#### WHAT TO PRODUCE
Check every line of the data below for the string "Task", and copy the ones that hold it.

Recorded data
▽
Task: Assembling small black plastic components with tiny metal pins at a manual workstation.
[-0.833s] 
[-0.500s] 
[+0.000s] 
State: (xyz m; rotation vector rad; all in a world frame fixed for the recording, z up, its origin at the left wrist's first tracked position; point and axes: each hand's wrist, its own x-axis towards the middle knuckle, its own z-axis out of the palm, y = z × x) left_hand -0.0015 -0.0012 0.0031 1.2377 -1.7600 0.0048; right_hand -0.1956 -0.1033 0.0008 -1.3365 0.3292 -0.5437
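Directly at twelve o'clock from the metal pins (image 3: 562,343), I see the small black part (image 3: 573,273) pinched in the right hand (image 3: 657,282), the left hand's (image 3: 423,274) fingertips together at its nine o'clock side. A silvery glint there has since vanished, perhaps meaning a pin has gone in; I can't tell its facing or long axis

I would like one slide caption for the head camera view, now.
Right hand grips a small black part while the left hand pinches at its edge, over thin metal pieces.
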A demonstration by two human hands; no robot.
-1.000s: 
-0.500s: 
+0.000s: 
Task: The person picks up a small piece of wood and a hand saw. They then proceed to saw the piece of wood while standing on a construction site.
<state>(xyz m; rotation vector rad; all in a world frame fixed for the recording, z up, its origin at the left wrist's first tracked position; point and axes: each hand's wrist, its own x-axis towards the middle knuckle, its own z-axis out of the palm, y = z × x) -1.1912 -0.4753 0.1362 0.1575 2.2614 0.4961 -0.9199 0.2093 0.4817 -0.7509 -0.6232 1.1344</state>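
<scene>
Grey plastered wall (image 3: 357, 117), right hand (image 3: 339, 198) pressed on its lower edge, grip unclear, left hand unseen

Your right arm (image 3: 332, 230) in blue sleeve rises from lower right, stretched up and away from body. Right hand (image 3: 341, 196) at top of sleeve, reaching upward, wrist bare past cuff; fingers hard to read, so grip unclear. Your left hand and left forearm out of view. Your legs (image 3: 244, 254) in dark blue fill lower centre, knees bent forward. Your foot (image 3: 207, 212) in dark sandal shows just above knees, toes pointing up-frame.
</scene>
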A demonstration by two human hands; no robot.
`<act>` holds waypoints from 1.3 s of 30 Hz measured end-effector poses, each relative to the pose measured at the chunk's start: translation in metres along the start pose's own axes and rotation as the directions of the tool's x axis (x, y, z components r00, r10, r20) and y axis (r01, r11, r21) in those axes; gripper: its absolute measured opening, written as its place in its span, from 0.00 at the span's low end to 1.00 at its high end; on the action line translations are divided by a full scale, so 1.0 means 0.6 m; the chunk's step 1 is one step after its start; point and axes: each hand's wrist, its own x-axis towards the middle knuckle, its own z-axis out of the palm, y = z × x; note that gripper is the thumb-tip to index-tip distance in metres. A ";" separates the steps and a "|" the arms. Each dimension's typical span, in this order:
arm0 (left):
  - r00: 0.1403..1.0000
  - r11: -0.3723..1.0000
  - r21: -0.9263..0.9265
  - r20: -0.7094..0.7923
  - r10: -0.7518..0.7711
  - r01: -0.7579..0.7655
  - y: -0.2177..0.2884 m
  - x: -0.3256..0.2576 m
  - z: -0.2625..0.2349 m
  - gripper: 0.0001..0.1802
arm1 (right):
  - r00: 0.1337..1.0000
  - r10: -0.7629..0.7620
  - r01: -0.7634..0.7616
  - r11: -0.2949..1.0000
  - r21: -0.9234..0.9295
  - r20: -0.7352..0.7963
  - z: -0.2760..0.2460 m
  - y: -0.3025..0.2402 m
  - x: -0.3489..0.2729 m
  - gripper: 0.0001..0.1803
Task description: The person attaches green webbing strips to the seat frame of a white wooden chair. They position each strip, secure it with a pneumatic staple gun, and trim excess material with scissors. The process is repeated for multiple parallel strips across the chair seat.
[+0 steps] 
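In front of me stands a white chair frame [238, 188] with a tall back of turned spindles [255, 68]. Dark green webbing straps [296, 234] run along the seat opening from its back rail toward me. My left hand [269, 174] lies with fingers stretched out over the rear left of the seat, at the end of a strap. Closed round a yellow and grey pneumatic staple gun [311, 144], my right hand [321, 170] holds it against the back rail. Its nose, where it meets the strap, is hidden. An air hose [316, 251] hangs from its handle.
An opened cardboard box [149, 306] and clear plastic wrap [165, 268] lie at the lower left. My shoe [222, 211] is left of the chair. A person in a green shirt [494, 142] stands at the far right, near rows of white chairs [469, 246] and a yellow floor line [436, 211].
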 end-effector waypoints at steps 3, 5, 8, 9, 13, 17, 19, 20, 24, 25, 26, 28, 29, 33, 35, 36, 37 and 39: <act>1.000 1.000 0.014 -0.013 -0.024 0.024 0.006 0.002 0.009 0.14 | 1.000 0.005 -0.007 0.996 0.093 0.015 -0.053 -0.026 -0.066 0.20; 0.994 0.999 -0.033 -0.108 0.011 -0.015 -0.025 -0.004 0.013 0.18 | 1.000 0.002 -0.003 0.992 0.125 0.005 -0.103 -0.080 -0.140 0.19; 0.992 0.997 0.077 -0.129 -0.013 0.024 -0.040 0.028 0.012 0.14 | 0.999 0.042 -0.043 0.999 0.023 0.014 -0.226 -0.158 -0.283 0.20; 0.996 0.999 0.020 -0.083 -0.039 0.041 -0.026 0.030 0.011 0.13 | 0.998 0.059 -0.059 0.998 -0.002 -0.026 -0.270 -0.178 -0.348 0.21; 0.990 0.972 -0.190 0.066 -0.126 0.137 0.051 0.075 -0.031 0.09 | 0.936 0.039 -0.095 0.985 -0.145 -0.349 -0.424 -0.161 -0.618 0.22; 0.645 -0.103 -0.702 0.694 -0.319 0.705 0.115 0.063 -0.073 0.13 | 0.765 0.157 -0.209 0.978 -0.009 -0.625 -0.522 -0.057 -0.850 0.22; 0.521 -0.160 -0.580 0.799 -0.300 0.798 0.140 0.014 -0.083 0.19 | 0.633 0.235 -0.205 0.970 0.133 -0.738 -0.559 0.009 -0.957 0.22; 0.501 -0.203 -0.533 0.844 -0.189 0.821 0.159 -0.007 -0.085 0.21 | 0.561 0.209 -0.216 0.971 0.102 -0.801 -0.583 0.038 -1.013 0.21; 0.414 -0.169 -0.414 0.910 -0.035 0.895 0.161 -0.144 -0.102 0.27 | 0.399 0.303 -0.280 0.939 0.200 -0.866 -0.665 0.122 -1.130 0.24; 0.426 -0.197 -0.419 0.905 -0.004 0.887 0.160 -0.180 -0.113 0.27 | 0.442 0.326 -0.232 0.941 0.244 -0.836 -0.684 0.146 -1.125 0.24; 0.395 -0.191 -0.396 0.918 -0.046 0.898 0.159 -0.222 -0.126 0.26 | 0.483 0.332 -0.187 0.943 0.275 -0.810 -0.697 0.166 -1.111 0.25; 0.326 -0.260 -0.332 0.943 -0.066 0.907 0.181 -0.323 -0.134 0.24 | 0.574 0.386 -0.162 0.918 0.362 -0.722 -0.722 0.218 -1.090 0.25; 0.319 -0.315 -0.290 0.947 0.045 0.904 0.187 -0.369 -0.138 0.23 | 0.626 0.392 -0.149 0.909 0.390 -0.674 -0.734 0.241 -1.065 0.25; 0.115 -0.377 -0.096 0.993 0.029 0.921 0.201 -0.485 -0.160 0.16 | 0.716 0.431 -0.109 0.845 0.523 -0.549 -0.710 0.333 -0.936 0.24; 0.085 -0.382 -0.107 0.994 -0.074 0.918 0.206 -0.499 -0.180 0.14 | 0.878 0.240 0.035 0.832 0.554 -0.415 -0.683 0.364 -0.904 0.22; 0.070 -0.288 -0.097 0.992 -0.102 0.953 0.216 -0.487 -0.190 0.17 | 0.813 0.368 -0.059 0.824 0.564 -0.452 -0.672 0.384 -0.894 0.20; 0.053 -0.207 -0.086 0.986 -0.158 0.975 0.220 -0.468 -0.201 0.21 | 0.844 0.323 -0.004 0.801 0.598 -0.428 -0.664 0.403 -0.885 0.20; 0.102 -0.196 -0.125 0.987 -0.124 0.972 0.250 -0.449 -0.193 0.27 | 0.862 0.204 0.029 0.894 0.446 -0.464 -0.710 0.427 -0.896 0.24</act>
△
#### EXPECTED ANSWER
Task: Assembling small black plastic components with tiny metal pins at a manual workstation.
Task: The person picks up a small piece of wood and a hand saw. They then proceed to saw the piece of wood while standing on a construction site.
Task description: The person attaches green webbing strips to the seat frame of a white wooden chair. They position each strip, secure it with a pneumatic staple gun, and trim excess material with scissors. The process is repeated for multiple parallel strips across the chair seat.

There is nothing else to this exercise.